Reuters/Eric Gaillard/Illustration/File Photo

A U.S. jury handed Alphabet’s Google a major victory on Thursday in a long-running copyright lawsuit against Oracle Corp, saying the law allowed Google’s use of Oracle’s software to create its Android smartphone operating system.

The jury unanimously upheld claims by Google that its use of Oracle’s Java development platform was protected under the fair-use provision of copyright law, bringing trial to a close without Oracle winning any of the $9 billion in damages it requested.

Oracle in a statement after the verdict said it would appeal.

In a retrial at U.S. District Court in San Francisco, Oracle said Google’s Android operating system violated its copyright on parts of Java, a development platform. Alphabet’s Google unit said it should be able to use Java without paying a fee under fair use.

A trial in 2012 ended in a deadlocked jury.

The trial was closely watched by software developers, who feared an Oracle victory could spur more software copyright lawsuits. However, investors saw little risk for Alphabet.

Shares of Oracle and Alphabet were little-changed in after-hours trade following the verdict.

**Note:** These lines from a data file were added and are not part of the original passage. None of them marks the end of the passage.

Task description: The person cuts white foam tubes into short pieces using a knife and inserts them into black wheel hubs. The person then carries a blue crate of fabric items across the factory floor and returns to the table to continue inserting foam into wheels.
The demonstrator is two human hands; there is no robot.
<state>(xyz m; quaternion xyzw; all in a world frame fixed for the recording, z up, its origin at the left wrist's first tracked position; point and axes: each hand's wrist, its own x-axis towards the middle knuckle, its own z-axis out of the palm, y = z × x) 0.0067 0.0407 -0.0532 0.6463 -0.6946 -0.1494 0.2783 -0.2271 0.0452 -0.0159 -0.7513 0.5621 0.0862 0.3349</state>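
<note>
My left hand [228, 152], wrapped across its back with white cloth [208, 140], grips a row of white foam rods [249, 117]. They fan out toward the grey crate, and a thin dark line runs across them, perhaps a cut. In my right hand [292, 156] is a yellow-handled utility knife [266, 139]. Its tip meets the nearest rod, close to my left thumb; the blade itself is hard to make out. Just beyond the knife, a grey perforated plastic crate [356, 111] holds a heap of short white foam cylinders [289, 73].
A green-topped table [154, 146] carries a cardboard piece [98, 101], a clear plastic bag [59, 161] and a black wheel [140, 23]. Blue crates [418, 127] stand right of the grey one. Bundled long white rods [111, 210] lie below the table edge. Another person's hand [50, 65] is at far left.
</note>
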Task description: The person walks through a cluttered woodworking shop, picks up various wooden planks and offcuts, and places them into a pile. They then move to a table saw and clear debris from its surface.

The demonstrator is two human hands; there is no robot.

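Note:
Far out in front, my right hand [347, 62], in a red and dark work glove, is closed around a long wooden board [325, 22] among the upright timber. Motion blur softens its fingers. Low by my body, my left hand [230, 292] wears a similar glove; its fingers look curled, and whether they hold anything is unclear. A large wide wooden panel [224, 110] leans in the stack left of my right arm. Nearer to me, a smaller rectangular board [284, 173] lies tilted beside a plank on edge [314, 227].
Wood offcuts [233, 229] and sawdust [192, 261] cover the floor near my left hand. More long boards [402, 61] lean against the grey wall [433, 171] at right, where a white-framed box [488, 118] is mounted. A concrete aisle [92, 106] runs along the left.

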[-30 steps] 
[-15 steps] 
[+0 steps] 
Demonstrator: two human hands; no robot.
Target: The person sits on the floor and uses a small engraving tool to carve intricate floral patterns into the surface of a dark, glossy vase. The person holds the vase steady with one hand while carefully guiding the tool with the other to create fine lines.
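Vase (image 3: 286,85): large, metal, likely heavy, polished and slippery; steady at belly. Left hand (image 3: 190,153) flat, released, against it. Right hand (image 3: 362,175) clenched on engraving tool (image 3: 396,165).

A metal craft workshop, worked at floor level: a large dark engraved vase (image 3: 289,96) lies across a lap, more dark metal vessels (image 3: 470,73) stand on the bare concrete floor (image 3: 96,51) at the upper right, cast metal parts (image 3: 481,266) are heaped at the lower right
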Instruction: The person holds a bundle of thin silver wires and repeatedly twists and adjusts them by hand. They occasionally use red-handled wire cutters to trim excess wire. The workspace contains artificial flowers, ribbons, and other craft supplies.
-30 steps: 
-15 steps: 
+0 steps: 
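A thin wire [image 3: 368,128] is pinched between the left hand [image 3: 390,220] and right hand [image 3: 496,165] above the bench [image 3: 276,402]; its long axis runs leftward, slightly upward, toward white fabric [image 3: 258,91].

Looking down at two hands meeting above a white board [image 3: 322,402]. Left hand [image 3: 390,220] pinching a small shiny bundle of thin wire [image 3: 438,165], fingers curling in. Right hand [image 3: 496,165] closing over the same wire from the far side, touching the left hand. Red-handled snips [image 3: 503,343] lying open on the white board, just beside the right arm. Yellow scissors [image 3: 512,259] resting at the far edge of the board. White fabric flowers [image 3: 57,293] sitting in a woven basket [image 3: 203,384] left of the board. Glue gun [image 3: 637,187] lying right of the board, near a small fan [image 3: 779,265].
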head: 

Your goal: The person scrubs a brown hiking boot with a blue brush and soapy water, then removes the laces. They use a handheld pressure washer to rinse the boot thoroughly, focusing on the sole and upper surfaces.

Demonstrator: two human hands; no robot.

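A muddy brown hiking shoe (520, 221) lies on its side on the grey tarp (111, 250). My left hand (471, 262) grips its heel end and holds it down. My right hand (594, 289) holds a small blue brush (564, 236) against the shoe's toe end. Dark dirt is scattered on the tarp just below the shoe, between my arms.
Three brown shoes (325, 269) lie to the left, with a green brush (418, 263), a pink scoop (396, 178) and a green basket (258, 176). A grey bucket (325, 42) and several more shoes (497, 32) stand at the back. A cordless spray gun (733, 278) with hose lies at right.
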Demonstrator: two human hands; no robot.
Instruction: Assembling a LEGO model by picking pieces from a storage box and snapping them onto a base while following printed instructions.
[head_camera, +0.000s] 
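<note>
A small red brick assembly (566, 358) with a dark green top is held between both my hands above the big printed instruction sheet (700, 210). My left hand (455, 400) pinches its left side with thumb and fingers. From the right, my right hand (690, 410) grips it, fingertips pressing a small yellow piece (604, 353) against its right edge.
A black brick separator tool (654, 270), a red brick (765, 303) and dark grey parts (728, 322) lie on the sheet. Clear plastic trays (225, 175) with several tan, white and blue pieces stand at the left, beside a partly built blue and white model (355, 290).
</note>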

After the first trial, U.S. District Judge William Alsup ruled that the elements of Java at issue were not eligible for copyright protection at all. A federal appeals court disagreed in 2014, ruling that computer language that connects programs – known as application programming interfaces, or APIs – can be copyrighted.

A flood of copyright lawsuits has failed to materialize in the two years since that federal appeals court ruling. That could suggest Oracle’s lawsuit will not ultimately have a wide impact on the sector.

Under U.S. copyright law, “fair use” allows limited use of material without acquiring permission from the rights holder for purposes such as research.

During retrial, Oracle attorneys deemed Google’s defenses the “fair-use excuse.”

The retrial, which lasted about two weeks, featured testimony from high profile executives including Alphabet Executive Chairman Eric Schmidt, Chief Executive Larry Page, and Oracle co-CEO Safra Catz.